“Design is a game of find and seek, where the seeker does not know what he/she is looking for until he/she has found it” paraphrase from the introduction to H. Janson’s History of Art
With so many styles and trends of architecture out there today, it is confusing to pick a place to start talking about design. We all take the first step to unravel this complexity when we first picked up a crayon, pencil, paint, pen or chalk and begin to draw. Design can’t be fully appreciated unless you open your creative mind to the possibilities of design. Is design simply a style or way of building? What is good design and what is bad? Will I know good design if if I see it?
Elements of Design:
Line, Shape and Volume, Texture, Value, Space, Color and Form
A mark made by an implement as it is draw across a surface. Line can be used on two levels. Subjective to express emotional states or feelings. Objective to describe simple measurements. There are many types of line.
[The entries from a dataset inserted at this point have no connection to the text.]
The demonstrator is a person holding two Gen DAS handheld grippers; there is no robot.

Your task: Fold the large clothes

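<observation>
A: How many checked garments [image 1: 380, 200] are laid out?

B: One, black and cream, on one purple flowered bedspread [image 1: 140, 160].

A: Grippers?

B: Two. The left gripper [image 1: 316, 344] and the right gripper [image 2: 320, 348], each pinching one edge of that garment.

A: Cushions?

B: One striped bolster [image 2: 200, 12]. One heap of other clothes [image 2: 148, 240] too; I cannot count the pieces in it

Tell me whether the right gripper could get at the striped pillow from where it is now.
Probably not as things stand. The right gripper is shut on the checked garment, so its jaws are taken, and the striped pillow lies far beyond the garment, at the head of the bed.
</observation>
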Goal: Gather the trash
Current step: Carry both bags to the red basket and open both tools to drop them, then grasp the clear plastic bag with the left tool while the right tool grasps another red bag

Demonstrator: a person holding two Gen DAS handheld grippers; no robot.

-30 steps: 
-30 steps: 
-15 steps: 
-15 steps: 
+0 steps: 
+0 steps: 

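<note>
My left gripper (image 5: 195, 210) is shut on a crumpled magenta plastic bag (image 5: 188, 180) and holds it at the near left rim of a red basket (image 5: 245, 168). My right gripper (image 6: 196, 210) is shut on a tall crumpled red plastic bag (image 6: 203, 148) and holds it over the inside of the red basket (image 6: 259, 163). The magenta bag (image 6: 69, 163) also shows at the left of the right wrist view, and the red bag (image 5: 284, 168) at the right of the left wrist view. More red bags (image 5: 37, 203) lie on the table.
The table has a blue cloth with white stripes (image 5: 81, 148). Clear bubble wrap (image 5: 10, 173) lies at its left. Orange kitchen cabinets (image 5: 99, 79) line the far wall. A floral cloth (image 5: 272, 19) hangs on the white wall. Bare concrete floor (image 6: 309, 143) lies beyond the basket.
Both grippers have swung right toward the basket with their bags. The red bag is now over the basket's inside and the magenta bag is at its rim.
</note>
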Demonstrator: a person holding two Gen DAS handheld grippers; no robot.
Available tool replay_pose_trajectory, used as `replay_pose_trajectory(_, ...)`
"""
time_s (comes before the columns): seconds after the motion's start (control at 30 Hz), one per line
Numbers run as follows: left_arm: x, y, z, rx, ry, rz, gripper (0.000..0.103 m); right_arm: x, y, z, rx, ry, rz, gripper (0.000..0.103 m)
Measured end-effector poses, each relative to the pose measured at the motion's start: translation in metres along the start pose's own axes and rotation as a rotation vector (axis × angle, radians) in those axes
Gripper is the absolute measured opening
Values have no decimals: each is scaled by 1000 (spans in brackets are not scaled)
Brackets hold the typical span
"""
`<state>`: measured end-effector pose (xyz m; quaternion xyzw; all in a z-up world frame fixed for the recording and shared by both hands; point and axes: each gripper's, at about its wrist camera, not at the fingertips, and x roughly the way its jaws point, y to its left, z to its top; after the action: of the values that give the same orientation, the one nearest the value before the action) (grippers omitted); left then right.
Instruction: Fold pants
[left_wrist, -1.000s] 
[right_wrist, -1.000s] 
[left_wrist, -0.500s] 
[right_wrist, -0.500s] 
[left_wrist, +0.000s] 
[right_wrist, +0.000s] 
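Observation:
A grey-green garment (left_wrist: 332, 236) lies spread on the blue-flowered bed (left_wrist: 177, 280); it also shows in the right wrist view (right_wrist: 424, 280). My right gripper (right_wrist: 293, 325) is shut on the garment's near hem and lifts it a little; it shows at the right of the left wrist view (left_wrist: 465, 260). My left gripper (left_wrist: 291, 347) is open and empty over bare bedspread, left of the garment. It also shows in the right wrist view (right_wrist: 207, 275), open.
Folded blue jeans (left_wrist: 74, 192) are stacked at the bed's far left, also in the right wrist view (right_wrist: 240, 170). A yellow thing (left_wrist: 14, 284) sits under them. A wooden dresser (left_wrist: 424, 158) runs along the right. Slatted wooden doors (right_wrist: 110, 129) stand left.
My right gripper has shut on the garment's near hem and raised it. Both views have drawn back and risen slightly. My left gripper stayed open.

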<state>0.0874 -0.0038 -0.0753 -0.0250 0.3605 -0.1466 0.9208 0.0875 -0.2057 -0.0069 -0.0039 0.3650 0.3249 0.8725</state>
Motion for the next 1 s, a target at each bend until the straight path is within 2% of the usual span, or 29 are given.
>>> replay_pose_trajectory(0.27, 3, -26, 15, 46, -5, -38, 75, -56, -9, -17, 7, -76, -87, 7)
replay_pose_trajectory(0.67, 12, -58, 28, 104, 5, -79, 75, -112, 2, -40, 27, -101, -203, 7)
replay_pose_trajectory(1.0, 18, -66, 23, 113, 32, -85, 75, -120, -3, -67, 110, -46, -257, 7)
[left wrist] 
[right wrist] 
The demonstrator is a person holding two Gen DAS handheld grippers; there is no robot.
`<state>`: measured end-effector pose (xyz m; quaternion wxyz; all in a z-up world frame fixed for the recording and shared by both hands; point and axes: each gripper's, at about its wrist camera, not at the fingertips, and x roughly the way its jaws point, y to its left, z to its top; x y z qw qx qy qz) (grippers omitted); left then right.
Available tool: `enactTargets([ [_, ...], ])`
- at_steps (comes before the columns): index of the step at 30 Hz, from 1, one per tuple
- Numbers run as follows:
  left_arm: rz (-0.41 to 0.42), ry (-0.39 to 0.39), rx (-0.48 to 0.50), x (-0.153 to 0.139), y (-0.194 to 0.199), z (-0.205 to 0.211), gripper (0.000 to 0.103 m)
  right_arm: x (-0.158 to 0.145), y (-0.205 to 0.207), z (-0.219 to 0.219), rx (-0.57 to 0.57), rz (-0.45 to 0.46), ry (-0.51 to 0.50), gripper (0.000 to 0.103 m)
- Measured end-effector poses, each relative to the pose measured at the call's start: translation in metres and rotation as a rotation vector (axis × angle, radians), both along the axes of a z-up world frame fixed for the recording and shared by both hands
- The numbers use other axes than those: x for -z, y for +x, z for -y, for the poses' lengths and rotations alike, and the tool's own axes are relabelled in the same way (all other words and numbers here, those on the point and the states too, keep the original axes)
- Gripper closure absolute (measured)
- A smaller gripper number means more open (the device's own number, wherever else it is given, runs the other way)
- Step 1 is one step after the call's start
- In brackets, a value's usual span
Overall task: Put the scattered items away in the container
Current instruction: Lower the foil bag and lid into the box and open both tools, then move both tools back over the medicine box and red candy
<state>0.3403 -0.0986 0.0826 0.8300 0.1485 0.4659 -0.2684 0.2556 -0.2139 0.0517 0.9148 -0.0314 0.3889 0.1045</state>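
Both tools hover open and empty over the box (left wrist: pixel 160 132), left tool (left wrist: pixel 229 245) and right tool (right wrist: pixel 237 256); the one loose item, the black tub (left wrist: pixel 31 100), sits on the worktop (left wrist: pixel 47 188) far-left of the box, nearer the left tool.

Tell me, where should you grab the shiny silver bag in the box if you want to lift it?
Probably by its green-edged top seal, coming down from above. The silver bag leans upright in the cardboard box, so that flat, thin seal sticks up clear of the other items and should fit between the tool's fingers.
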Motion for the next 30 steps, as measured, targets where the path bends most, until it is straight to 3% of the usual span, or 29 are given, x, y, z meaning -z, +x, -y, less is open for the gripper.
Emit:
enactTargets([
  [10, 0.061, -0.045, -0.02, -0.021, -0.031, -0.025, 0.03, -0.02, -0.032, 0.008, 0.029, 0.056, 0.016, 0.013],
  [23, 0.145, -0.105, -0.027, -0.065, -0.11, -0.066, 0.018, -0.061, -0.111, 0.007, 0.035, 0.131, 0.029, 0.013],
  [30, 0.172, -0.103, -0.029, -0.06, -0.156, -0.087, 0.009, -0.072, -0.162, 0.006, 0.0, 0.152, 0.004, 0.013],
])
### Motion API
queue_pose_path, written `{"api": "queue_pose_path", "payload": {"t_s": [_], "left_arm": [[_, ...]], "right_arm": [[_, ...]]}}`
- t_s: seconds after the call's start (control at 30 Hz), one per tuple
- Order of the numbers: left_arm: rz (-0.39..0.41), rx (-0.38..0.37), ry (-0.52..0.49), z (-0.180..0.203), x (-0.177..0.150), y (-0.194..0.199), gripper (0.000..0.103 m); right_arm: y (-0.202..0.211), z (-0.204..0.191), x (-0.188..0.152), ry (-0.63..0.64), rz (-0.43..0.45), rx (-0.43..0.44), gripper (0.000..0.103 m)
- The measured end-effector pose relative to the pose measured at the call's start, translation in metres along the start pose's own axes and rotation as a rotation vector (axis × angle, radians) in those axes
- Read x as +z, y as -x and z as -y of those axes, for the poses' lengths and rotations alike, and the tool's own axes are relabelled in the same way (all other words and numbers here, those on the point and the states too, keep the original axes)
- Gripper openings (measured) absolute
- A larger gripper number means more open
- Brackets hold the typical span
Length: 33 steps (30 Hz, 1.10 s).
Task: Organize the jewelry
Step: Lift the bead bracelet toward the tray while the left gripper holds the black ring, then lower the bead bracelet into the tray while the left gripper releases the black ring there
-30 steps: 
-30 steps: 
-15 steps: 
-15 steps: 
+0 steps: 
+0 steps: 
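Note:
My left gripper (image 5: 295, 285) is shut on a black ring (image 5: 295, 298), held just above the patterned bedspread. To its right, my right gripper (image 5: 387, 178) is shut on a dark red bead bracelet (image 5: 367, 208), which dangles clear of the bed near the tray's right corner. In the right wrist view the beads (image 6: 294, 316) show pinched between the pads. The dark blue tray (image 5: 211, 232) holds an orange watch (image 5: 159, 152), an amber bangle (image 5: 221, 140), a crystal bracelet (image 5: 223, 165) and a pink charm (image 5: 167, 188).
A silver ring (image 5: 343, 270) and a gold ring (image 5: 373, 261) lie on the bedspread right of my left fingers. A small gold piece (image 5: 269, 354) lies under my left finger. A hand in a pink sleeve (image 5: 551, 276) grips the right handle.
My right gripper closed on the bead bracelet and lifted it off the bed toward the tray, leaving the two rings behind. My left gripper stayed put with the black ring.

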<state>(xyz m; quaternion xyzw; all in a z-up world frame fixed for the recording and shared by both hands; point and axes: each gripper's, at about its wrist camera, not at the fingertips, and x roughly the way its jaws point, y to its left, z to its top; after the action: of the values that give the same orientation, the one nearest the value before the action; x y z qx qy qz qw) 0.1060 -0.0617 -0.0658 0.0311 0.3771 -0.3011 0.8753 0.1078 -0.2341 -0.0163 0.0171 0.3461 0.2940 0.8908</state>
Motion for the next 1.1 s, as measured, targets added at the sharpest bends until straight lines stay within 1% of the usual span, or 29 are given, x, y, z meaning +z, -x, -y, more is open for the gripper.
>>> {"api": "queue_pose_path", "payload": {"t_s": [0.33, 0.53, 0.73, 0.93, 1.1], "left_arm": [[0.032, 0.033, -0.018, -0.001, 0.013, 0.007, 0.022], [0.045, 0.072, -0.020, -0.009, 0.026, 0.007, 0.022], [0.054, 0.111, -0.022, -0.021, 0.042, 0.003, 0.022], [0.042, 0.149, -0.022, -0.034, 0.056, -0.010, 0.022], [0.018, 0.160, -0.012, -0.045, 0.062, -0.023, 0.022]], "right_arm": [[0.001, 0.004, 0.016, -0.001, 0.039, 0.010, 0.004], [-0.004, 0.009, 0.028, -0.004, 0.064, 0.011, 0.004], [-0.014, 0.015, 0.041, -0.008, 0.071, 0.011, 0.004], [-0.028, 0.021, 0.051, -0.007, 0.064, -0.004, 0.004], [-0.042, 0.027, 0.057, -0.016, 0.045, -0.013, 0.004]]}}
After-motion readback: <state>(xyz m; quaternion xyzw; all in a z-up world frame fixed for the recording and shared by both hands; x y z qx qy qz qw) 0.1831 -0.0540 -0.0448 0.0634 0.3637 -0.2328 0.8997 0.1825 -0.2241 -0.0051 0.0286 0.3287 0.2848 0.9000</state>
Sometimes you will hear someone say that a building has classical lines or that car had great lines. If you look closely you will find the lines in which the design was created around. This might also be referring to a shadow line or outline of an object.
Illustrated below are examples of lines in furniture and architecture. These are straight lines.
Fernando and Humberto Campana Detail
Shape and Volume
The two categories of shape are organic and geometric shape.
The strong shapes of this iconic building define the interior volumes clearly.
Zaha Hadid was an expert drawer and created beautiful architectural shapes and volumes. The dark values and shadows help define the futuristic wavy lines of this building.
The volume in this pavilion is three fold. On a detail level it would be the volume of the rectangular tubes which form a vaulted interior volume and ironically give the exterior volume of the pavillion a flowing organic shape.
The tactile quality of a surface or its representation. The three basic types of texture are actual, simulated and invented texture.
The Cobogo house designed by Erwin Hauer makes use of a sinewy, intertwining modular panels that make up the facade to give the building a texture especially from a distance.
Brick is as old as the hills but can be a great way of adding texture to a building.
Perforated metal is another great way to add texture to a project.
The gradation of tone from light to dark, from white through gray to black.
Classical and Beaux-Arts schools of architecture studied the values of shapes and shadows.
Both Louis Sullivan and Antoni Gaudi were masters at value.
The spatial relationship of the design elements to produce pictorial depth and perspective. Negative and positive spaces are important in drawing and architecture. This Nolle map below illustrates the courtyards and plazas of Rome documenting the public and private spaces.
I don’t know what is the stronger form in this building, the sky or the wood. Notice how the building edges form the negative space of the sky.
Has anyone defined space more precisely than the sculpture Richard Serra? If you ever have a chance to walk through and experience one of his sculptures, you will know what I mean.
I don’t think I have ever seen a more dynamic and truly alive space than these in Antelope Canyon, Arizona.
Visual assessment of the quality of light that is determined by its spectral composition.
The stained glass give the interior space a subtle but beautiful blue green air in Oscar Niemeyer’s Brasilia Cathedral.
The total structure of a work- that is the relation of the elements of design and the distinctive character of the of the work. The over all form of something is sometimes called the Gestalt.
We see the whole before we see the individual parts that make up that whole. This idea of seeing the whole before the parts and even more the whole becoming more than the sum of its parts is Gestalt. The principles of grouping (or Gestalt laws of grouping) are a set of principles in psychology, first proposed by Gestalt psychologists to account for the observation that humans naturally perceive objects as organized patterns and objects, a principle known as Prägnanz. These principles are organized into five categories: Proximity, Similarity, Continuity, Closure, and Connectedness.
Principles of Design: Creating unity
There are many styles and types of architecture. Design can be found in many places and all around you if you care to look. Design is both the style and way of building. Often good design is simply something that functions properly like a drinking fountain or the layout of a kitchen. Take note that finding and recognizing the elements of design help you enjoy and understand your surroundings even more.